Although The Chicago Manual of Style does not include guidelines for documenting online sources, the University of Chicago Press recommends following the system developed by Andrew Harnack and Eugene Kleppinger in Online! A Reference Guide to Using Internet Sources, 1998 ed. (New York: St. Martin's, 1998). The examples of online sources given in this section are based on Harnack and Kleppinger's guidelines.
CHICAGO DOCUMENTATION STYLE (FOOTNOTES OR ENDNOTES)
TEXT
A Union soldier, Jacob Thomas, claimed to have seen Forrest order the killing, but when asked to describe the six-foot-two general, he called him "a little bit of a man."12
FOOTNOTE OR ENDNOTE
12. Brian Steel Wills, A Battle from the Start: The Life
of Nathan Bedford Forrest (New York: HarperCollins, 1992), 187.
BIBLIOGRAPHY ENTRY
Wills, Brian Steel. A Battle from the Start: The
Life of Nathan Bedford Forrest. New York:
HarperCollins, 1992.
First and subsequent references to a source
The first time you cite a source, the note should include publishing information for that work as well as the page number on which the passage being cited may be found.
1. Peter Burchard, One Gallant Rush: Robert Gould Shaw and His
Brave Black Regiment (New York: St. Martin's Press, 1965), 85.
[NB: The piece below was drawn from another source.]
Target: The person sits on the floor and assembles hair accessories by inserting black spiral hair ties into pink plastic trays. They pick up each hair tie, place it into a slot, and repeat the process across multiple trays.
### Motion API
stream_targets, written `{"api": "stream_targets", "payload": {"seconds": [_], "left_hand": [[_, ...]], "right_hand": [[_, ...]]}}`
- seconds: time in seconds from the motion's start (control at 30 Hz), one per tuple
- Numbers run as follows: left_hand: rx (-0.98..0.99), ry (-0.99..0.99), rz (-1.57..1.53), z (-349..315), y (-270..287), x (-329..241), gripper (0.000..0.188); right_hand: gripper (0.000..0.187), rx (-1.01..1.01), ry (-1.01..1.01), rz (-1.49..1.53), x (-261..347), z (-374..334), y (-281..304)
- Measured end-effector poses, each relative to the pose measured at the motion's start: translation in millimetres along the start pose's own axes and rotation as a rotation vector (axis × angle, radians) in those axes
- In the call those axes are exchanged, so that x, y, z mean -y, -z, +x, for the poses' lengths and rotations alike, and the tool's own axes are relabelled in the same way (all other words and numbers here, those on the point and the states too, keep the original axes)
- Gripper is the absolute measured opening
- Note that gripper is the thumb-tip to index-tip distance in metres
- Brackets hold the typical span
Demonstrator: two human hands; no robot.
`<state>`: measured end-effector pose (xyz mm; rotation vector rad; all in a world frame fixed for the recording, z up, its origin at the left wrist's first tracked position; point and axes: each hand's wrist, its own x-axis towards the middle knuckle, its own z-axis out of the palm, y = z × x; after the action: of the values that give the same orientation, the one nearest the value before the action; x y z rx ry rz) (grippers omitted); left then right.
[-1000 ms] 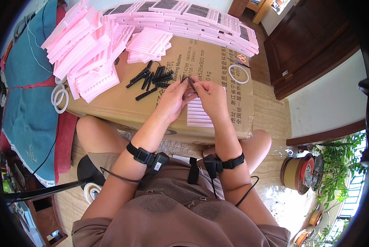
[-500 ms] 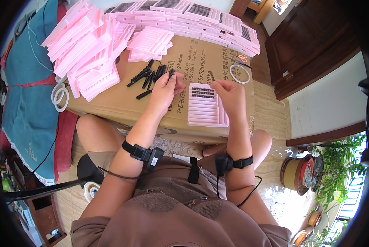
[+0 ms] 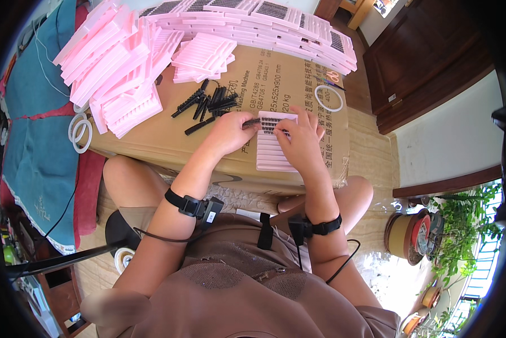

For subsequent references to a source you have already cited, give only the author's last name, followed by a comma and the page or pages cited.
4. Burchard, 31.
If you cite more than one work by the same author, include a short form of the title in subsequent citations. A short form of the title of a book is underlined or italicized; a short form of the title of an article is put in quotation marks.
8. Burchard, One Gallant Rush, 31.
10. Burchard, "Civil War," 10.
NOTE: Chicago style no longer requires the use of "ibid." to refer to the work cited in the previous note. The Latin abbreviations "op. cit." and "loc. cit." are also no longer used.